I become to a weight weenie freak  I'm not a millionaire,but I like my bike more lighter... (it was 9.180 grams,with E-bones)

Thank you,
Ohad.


----------



## Mattias_Hellöre (Oct 2, 2005)

Hi, it´s correct I can´t make chainrings with shifting ramps currently.

I can drill some holes and thread M4 and then screw in cutted down screws, but it doesn´t look good so I don´t do it.

I want to buy a new CNC mill but have to wait some months..


----------



## Hardtailforever (Feb 11, 2004)

100g for the outer ring on that FSA K-Force (along with the lack of alternatives) is the only real downfall of that crank. Even with that pig, it's still a light crank if you swap the BB for something lighter (or even just lose the centre sleeve). I wonder what some dremmeling could do for it without sacrificing shift performance...
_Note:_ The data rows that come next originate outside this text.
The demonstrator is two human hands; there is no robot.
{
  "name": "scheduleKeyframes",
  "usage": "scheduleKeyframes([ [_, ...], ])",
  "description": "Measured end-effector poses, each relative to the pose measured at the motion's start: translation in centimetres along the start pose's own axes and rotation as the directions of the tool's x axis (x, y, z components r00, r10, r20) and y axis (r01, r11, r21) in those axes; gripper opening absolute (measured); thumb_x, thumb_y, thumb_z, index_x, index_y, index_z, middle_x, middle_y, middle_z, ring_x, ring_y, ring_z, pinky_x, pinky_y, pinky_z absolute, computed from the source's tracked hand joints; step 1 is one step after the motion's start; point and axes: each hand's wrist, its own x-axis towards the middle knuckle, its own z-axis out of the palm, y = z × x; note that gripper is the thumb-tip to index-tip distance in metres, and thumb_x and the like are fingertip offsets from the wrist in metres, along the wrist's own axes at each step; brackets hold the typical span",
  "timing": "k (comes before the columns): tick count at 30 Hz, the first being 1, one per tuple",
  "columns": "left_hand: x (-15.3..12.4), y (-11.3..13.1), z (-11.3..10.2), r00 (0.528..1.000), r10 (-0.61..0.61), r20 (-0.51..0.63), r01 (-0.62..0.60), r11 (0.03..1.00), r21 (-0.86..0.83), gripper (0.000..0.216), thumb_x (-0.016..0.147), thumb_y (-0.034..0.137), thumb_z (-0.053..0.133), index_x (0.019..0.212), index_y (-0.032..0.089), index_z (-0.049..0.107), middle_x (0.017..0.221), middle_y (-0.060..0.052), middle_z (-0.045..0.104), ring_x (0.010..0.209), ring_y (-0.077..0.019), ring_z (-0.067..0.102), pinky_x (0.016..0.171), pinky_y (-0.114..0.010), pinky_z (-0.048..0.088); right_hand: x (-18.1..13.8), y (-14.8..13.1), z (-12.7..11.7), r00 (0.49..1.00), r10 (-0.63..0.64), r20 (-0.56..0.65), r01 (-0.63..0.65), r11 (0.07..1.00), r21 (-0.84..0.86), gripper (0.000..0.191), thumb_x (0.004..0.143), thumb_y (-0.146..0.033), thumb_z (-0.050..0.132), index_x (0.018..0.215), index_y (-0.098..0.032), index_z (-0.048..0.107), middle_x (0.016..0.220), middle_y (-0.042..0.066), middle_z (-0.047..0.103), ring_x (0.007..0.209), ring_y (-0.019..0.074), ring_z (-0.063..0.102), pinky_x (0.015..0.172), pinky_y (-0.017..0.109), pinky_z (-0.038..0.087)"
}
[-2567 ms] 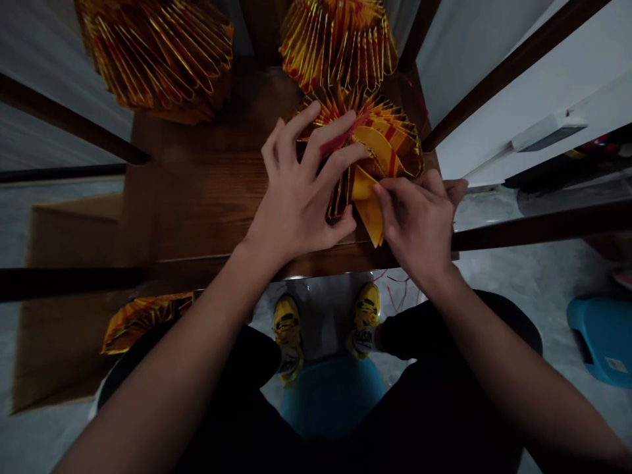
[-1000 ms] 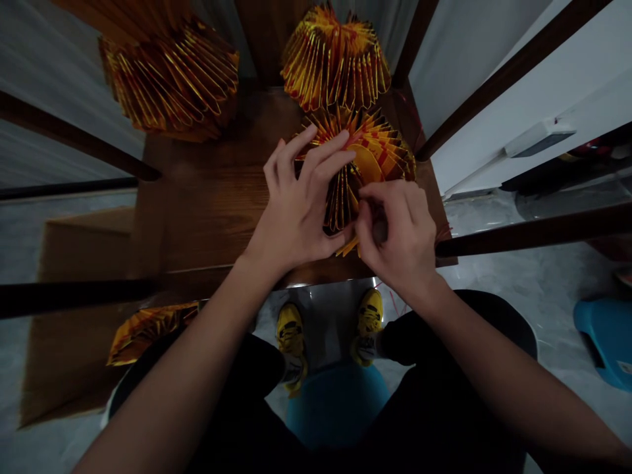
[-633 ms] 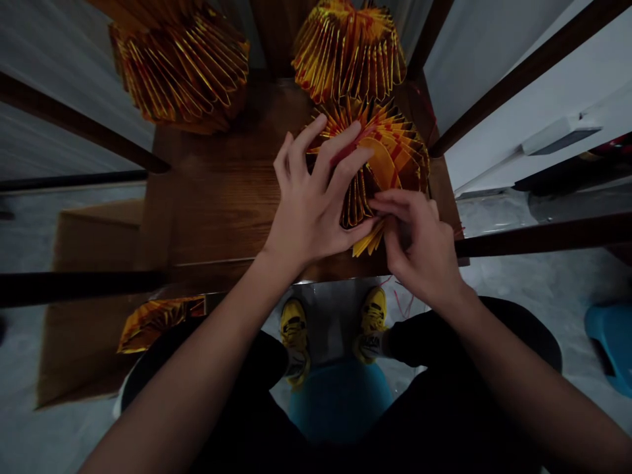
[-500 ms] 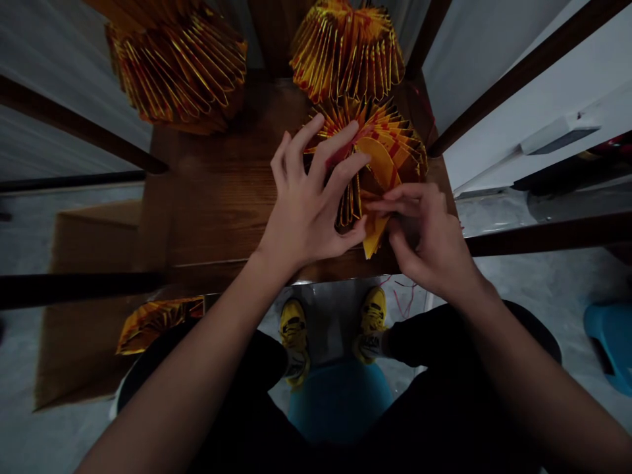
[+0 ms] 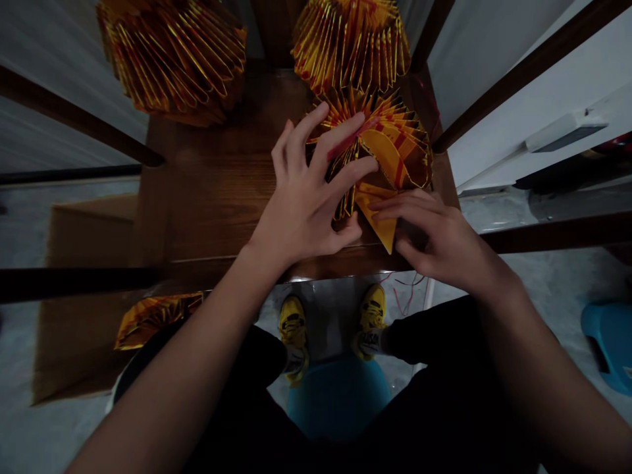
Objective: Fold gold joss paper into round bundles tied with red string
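A fan of folded gold-and-red paper pieces (image 5: 395, 135) lies on the near right part of a brown wooden table (image 5: 212, 197). My left hand (image 5: 309, 191) rests on the fan's left side with fingers spread and pressing its folds. My right hand (image 5: 434, 234) is beside it at the fan's near edge, fingers curled and pinching a loose yellow folded piece (image 5: 380, 214) that points toward me.
Two finished gold-and-red paper clusters stand at the back, one left (image 5: 172, 56) and one centre (image 5: 350, 39). More gold paper (image 5: 155, 316) lies below the table's left. Dark chair rails (image 5: 543, 230) cross right. A blue stool (image 5: 609, 342) stands on the floor.
My right hand has drawn back to the right from the fan with the yellow piece, which now lies flatter and more exposed. My left hand's fingers have spread a little wider.
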Motion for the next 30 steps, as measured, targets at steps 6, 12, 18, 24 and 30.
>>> scheduleKeyframes([
  [6,0.0,0.1,-0.1,1.0,-0.01,0.025,0.011,1.0,-0.012,0.068,0.082,0.034,0.072,0.147,0.039,0.052,0.179,0.0,0.034,0.169,-0.0408,0.019,0.136,-0.072,0.017,-0.1,0.3,0.1,1.0,0.013,-0.004,-0.013,1.0,-0.004,0.045,0.084,-0.003,0.059,0.119,-0.028,0.074,0.129,0.005,0.081,0.124,0.0295,0.073,0.11,0.055,0.057],
  [12,-0.1,0.0,0.4,0.999,0.036,-0.031,-0.035,0.999,0.027,0.07,0.08,0.031,0.072,0.146,0.033,0.051,0.178,-0.006,0.036,0.166,-0.0438,0.023,0.134,-0.072,0.019,0.0,0.3,-0.1,1.0,0.003,-0.001,-0.003,1.0,0.019,0.044,0.087,-0.004,0.059,0.122,-0.026,0.074,0.129,0.006,0.08,0.125,0.0273,0.073,0.11,0.051,0.058],
  [18,0.1,-0.1,0.5,0.999,0.032,-0.002,-0.032,0.999,0.002,0.073,0.08,0.032,0.073,0.149,0.033,0.048,0.18,-0.005,0.032,0.167,-0.0448,0.019,0.134,-0.074,0.014,0.1,0.6,0.3,0.999,-0.021,-0.032,0.02,1.0,-0.024,0.034,0.094,-0.008,0.062,0.118,-0.028,0.075,0.126,0.004,0.081,0.121,0.0279,0.074,0.105,0.051,0.059],
  [24,0.2,0.0,0.4,1.0,0.021,-0.003,-0.021,0.999,-0.028,0.076,0.078,0.029,0.073,0.15,0.035,0.049,0.179,-0.004,0.034,0.167,-0.0441,0.021,0.135,-0.073,0.014,0.9,0.6,2.2,0.96,-0.118,-0.253,0.027,0.941,-0.337,0.022,0.106,-0.022,0.061,0.117,-0.034,0.075,0.122,0.005,0.081,0.11,0.0298,0.065,0.099,0.054,0.054],
  [30,0.3,0.3,0.3,1.0,0.01,-0.022,-0.01,1.0,-0.005,0.077,0.077,0.03,0.072,0.15,0.035,0.049,0.177,-0.005,0.039,0.165,-0.0432,0.026,0.134,-0.072,0.02,1.8,-1.0,4.1,0.865,0.046,-0.5,-0.289,0.86,-0.42,0.015,0.105,-0.028,0.063,0.093,-0.027,0.072,0.129,0.016,0.066,0.122,0.0361,0.056,0.105,0.062,0.047],
])
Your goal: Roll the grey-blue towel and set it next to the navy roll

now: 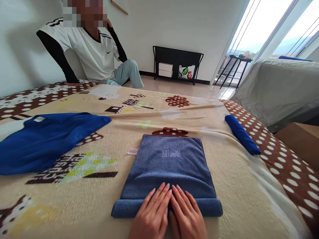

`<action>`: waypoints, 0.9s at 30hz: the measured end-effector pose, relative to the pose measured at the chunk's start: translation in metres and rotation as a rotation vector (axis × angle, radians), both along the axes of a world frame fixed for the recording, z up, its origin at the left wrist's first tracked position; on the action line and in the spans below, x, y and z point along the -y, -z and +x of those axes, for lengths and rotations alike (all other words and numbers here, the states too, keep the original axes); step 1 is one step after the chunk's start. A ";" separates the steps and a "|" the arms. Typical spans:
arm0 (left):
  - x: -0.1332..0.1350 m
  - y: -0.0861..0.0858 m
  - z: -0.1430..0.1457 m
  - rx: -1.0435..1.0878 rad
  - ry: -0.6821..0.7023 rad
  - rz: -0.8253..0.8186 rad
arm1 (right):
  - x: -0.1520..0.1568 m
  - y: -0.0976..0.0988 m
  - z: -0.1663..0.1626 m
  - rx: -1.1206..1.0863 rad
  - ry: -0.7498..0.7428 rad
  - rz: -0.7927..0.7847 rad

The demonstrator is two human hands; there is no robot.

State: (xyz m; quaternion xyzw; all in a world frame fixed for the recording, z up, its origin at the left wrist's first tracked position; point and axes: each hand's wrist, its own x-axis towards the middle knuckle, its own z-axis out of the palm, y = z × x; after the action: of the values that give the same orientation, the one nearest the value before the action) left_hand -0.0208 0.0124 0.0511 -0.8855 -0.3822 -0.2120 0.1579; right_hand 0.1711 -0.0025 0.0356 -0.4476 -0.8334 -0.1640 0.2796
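Both hands (169,212) flat on towel's (171,166) rolled near edge.

Both hands low in centre frame, side by side, palms down.

Left hand (152,217): flat and open, fingers (160,194) straight, held close together, pointing forward and angled slightly right.

Right hand (188,217): flat and open too, fingers (179,196) straight, spread a little wider, pointing forward and angled slightly left.

The inner fingers of the two hands lie just beside each other, with the tips converging. Thumbs are mostly hidden between the hands. Neither hand is curled. Wrists are cut off by the bottom edge, and the forearms are out of view.
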 end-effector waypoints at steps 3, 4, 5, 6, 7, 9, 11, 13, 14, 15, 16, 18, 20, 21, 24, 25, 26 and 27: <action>-0.004 0.006 -0.011 -0.050 -0.098 0.004 | -0.004 -0.001 0.007 0.071 0.051 -0.068; -0.003 0.009 -0.023 -0.061 -0.153 -0.004 | -0.004 0.000 0.018 0.096 0.098 -0.098; -0.003 0.012 -0.037 -0.069 -0.206 -0.015 | -0.002 0.002 0.032 0.120 0.148 -0.121; -0.002 0.014 -0.051 -0.077 -0.254 -0.036 | -0.001 0.005 0.047 0.139 0.194 -0.134; 0.000 0.016 -0.066 -0.082 -0.289 -0.057 | 0.002 0.008 0.062 0.155 0.230 -0.141; 0.002 0.017 -0.090 -0.084 -0.315 -0.096 | 0.007 0.012 0.088 0.182 0.260 -0.151; 0.004 0.017 -0.104 -0.061 -0.290 -0.102 | 0.011 0.015 0.106 0.202 0.245 -0.159; 0.006 0.019 -0.111 0.005 -0.273 -0.062 | 0.016 0.017 0.116 0.196 0.218 -0.150; 0.008 0.020 -0.113 0.051 -0.279 -0.022 | 0.019 0.018 0.119 0.179 0.215 -0.141; 0.010 0.021 -0.116 0.100 -0.299 0.033 | 0.023 0.019 0.123 0.154 0.218 -0.128; 0.013 0.022 -0.118 0.140 -0.323 0.086 | 0.027 0.020 0.126 0.125 0.227 -0.110; 0.019 0.023 -0.125 0.146 -0.302 0.106 | 0.035 0.023 0.135 0.076 0.235 -0.069; 0.025 0.021 -0.131 0.107 -0.202 0.019 | 0.041 0.023 0.144 0.077 0.173 -0.064; 0.027 0.019 -0.132 0.098 -0.156 -0.038 | 0.042 0.022 0.148 0.094 0.130 -0.074; 0.030 0.015 -0.132 0.165 -0.177 -0.126 | 0.041 0.016 0.153 0.147 0.059 -0.115; 0.029 0.014 -0.131 0.186 -0.198 -0.135 | 0.039 0.014 0.153 0.151 0.070 -0.115; 0.028 0.015 -0.129 0.201 -0.213 -0.139 | 0.037 0.014 0.152 0.149 0.084 -0.110; 0.026 0.016 -0.128 0.216 -0.221 -0.140 | 0.035 0.015 0.150 0.145 0.098 -0.109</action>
State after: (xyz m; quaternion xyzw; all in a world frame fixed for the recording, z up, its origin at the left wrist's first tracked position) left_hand -0.1489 -0.0141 0.0355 -0.8190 -0.5057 -0.2602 0.0760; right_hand 0.3213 -0.0371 0.0209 -0.4894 -0.8363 -0.1637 0.1855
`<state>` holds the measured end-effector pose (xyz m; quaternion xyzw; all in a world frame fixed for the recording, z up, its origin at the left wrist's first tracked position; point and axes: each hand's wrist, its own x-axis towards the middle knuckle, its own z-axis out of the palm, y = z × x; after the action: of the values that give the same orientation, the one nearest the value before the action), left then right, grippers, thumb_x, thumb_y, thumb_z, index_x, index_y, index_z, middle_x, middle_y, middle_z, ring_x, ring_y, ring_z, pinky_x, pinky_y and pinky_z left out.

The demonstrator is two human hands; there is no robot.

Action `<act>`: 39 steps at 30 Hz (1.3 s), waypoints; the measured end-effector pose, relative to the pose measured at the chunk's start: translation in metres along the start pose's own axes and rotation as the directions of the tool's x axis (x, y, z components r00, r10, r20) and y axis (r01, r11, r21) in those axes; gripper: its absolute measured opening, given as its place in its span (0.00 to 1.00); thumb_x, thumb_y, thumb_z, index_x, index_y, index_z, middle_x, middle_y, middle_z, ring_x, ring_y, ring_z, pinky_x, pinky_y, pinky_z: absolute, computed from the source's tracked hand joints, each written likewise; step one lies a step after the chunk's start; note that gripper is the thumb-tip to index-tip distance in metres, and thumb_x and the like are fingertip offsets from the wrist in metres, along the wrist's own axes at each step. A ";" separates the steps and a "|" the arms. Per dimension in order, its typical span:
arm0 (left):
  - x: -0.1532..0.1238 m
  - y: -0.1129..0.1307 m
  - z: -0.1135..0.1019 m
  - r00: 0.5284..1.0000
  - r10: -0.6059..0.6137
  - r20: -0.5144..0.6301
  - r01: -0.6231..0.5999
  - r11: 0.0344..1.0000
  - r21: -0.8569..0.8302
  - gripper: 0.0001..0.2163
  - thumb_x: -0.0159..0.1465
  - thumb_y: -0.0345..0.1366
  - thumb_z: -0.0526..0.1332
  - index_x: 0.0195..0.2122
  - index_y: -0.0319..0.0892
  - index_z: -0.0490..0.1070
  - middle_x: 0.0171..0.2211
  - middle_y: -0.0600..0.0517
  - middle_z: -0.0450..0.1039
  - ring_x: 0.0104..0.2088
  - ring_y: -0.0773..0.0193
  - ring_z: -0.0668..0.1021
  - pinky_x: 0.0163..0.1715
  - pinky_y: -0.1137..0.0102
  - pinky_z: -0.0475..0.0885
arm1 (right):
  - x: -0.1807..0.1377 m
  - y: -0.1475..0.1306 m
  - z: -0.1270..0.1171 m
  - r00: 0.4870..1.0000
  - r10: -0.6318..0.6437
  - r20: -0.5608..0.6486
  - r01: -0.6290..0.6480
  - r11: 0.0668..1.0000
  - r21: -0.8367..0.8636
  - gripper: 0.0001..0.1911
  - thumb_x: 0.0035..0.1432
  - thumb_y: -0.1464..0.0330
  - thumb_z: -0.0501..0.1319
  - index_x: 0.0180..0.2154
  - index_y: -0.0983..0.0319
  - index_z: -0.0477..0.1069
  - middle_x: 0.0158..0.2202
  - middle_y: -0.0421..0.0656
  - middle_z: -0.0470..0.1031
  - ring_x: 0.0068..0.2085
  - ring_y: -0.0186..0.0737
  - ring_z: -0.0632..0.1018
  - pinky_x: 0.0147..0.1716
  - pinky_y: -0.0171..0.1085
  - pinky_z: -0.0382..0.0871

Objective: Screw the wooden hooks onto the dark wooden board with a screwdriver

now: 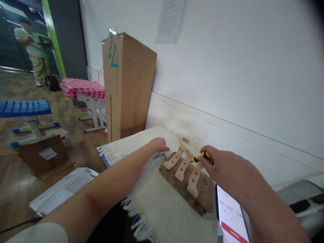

Also, Nino, did you modify your DA front mech for top pull? If so, how did you go about it? I'll be running 2x9 this year and would be interested to know how you did that and how it works.


----------



## Tiffster (Jan 30, 2008)

just use a speen adapter to convert to top pull.

Or make your own.


----------



## nino (Jan 13, 2004)

Hardtailforever said:


> 100g for the outer ring on that FSA K-Force (along with the lack of alternatives) is the only real downfall of that crank. Even with that pig, it's still a light crank if you swap the BB for something lighter (or even just lose the centre sleeve). I wonder what some dremmeling could do for it without sacrificing shift performance...
> 
> Also, Nino, did you modify your DA front mech for top pull? If so, how did you go about it? I'll be running 2x9 this year and would be interested to know how you did that and how it works.


as Tiffster already said:
you can get a Top-Pull adapter from Speen.de
the adapter weighs 7,1g and converts your down-pull derailleur into top-pull.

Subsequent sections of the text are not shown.